The commentary ignores evidence offered in my media-mythbusting book, Getting It Wrong, that bras were set afire, if briefly, at the Atlantic City demonstration, which was organized to denounce Miss America as a “degrading Mindless-Boob-Girlie symbol” that promoted a “Madonna Whore image of womanhood.”

The evidence presented in Getting It Wrong about bra-burning at Atlantic City is from two witness accounts — one of which was published in the local newspaper, the Press of Atlantic City, on September 8, 1968, the day after the protest.

That story appeared beneath the byline of a veteran reporter named John L. Boucher and carried the headline:

“Bra-burners blitz boardwalk.”

The article referred to a burn barrel that the demonstrators dubbed the “Freedom Trash Can” and stated:

“As the bras, girdles, falsies, curlers, and copies of popular women’s magazines burned in the ‘Freedom Trash Can,’ the demonstration reached the pinnacle of ridicule when the participants paraded a small lamb wearing a gold banner worded ‘Miss America.’”

Boucher’s article, which appeared on page 4 of the Atlantic City newspaper, wasn’t particularly sensational.

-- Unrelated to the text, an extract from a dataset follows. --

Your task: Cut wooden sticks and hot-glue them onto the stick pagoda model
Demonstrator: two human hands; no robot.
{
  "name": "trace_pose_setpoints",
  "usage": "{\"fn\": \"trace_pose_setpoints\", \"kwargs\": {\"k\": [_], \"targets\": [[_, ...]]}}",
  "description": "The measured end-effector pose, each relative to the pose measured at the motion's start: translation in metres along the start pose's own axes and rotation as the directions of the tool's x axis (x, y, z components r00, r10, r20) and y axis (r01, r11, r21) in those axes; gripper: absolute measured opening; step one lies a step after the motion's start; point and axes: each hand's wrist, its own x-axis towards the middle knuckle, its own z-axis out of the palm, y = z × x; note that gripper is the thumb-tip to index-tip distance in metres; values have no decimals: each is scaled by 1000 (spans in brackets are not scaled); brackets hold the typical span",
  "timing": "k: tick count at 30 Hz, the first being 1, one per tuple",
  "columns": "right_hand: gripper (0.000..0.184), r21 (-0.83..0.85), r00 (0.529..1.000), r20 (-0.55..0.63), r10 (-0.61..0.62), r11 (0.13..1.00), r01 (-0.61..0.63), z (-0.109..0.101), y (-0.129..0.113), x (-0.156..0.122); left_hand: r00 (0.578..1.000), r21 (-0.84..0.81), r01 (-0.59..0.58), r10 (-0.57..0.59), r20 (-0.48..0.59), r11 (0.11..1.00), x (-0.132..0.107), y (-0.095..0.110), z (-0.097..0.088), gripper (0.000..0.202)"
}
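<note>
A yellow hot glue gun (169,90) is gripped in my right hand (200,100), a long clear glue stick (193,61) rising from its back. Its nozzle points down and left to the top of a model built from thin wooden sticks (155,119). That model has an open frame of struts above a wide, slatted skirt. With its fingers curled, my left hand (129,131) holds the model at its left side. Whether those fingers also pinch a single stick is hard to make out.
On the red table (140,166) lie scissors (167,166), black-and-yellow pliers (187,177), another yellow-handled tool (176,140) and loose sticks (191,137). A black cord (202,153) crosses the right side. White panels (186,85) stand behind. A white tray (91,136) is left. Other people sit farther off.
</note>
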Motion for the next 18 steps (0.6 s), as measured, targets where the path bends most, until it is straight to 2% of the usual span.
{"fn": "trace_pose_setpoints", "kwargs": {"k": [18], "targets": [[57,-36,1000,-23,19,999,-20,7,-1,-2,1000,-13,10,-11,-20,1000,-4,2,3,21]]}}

Its reference to burning “bras, girdles, falsies” appeared in the article’s ninth paragraph.

The article, as I noted in Getting It Wrong, “did not elaborate about the fire and the articles burning in the Freedom Trash Can, nor did it suggest that the fire was all that important. … Nonetheless, the passage stands as a contemporaneous account that there was fire in the Freedom Trash Can that day — a firsthand report” that typically has been overlooked or ignored.

In addition, the article’s description was buttressed by the recollections of the writer Jon Katz, who in 1968 was a young reporter for the Atlantic City Press. Katz was on the Atlantic City boardwalk the day of the protest, gathering material for a sidebar article about reactions to the demonstration.

Katz’s sidebar didn’t mention fire in the Freedom Trash Can.

But in correspondence with me, Katz stated:

“I quite clearly remember the ‘Freedom Trash Can,’ and also remember some protestors putting their bras into it along with other articles of clothing, and some Pageant brochures, and setting the can on fire.

“I am quite certain of this.”

Katz also said:

“I recall and remember noting at the time that the fire was small, and quickly was extinguished, and didn’t pose a credible threat to the Boardwalk. I noted this as a reporter in case a fire did erupt …. It is my recollection that this burning was planned, and that a number of demonstrators brought bras and other articles of clothing to burn, including, I believe some underwear.”

So what’s the upshot?

Quite clearly, as I wrote in Getting It Wrong, Boucher’s article and Katz’s recollections “offer fresh dimension to the bra-burning legend. … There is now evidence that bras and other items were set afire, if briefly, at the 1968 Miss America protest in Atlantic City. This evidence cannot be taken lightly, dismissed or ignored.” As the Time commentary did.

But I also noted that the witness accounts do not “corroborate a widely held image of angry feminists demonstratively setting fire to their bras and tossing the flaming undergarments into a spectacular bonfire.” Spectacular and flamboyant the bra-burning was not.

Toronto bra burning_1979

Toronto, 1979

Another moment of bra-burning took place in Canada in 1979, when members of Women Against Violence Against Women demonstrated outside Toronto’s city hall. Near the end of the demonstration, a protester named Pat Murphy dropped a white bra into the hungry flames of a burn barrel (see photo, right).

That demonstration took place March 8, 1979, and coincided with International Women’s Day. It was aimed at denouncing a controversial report on rape prepared by the Ontario Provincial Police.

“The bra burning,” one participant recalled in a telephone interview with me in 2011, “was a way to entice the media as well as [offer] a critique of the police report.”

Interestingly, the Toronto newspapers covered the demonstration. But they did not mention the bra-burning.